• Ali Le Vere

How I Had to Lose Myself to Find Out Who I Really Am


In my early twenties, I underwent a cataclysmic shift in my worldview. I began to shed systematic layers of indoctrination.

I came to recognize the subterranean stratums of my being that had been woven and forged like a convoluted web of lies. Like a delicate house of cards, I began to deconstruct each part of my identity, each vein of my belief system, and recognize the fallacies, the contradictions, and the inconsistencies for what they were. The straw that broke the camel’s back was being failed so miserably and resolutely by the conventional medical system that it almost cost me my life. This prompted a journey of self-reflection—of self-education—of self-discovery—unlike anything I had ever anticipated. I began to see that people I had entrusted with the answers were just humans recapitulating what they too had been brainwashed to believe.
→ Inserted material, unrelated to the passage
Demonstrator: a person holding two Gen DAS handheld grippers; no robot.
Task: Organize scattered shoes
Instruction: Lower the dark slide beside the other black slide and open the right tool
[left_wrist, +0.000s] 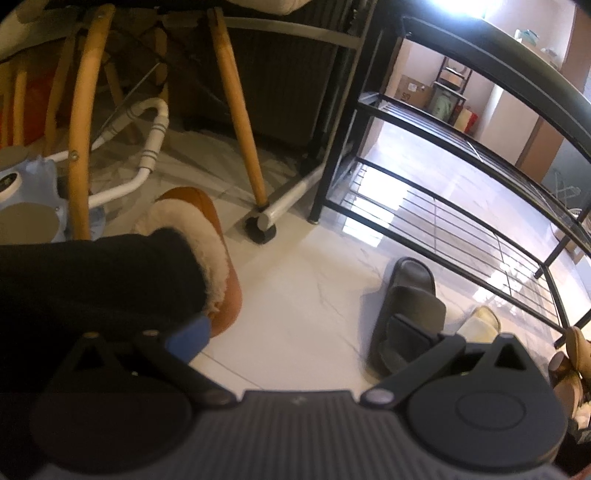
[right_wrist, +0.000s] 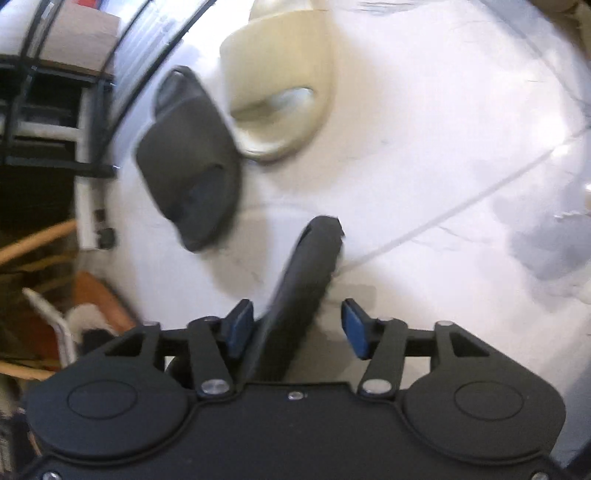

I was enlightened as to the corruption, the malfeasance, the systematic injustice, the propaganda and the disenfranchisement.

The atrocities I stumbled across were horrific, the injustices I uncovered incomprehensible. Each nugget of truth I resurrected led down another rabbit hole of inquiry, a circuitous and cavernous route of not only finding myself but of rooting out the falsehoods I had taken as sacrosanct.

Ensconced in a bastion of privilege, I was sheltered from the truths of the world. Surrounded by small talk where the the catastrophization of minutiae was commonplace—where keeping up with the Joneses and what-will-people-think was a guiding factor—where controversy was swept under the rug and hypocrisy was made normative—I was blind to so many struggles in the world at large. With an insatiable quest for knowledge, I began to consume information from as many disciplines as I could muster in order to differentiate my social conditioning from my moral compass—in order to salvage the Ali that resided beneath the confirmatory bias, the repression, the denial, the rationalization that society fosters. The parts of me that were intact as a child but were now buried under layers of baggage, the lies society groomed me to regurgitate, the parts of my identity which had been saddled and foisted upon me without my consent. The truths that I had taken as self-evident were revealed as unfounded misrepresentations, untouchable dogma, ancestral narratives that had been passed down from generation to generation. Defense mechanisms that others had projected upon me, cognitive dissonance that formed a protective shield against inconvenient truths and an impenetrable fortress against introspection. Some of us must spend our entire lives un-learning what we have been taught, those implicit biases that have been instilled, the deep-rooted ideologies we have been conditioned to believe hook, line, and sinker. The lies we have been spoon-fed since birth, the seductive narratives and talking points and buzz words that come to form our collective unconscious.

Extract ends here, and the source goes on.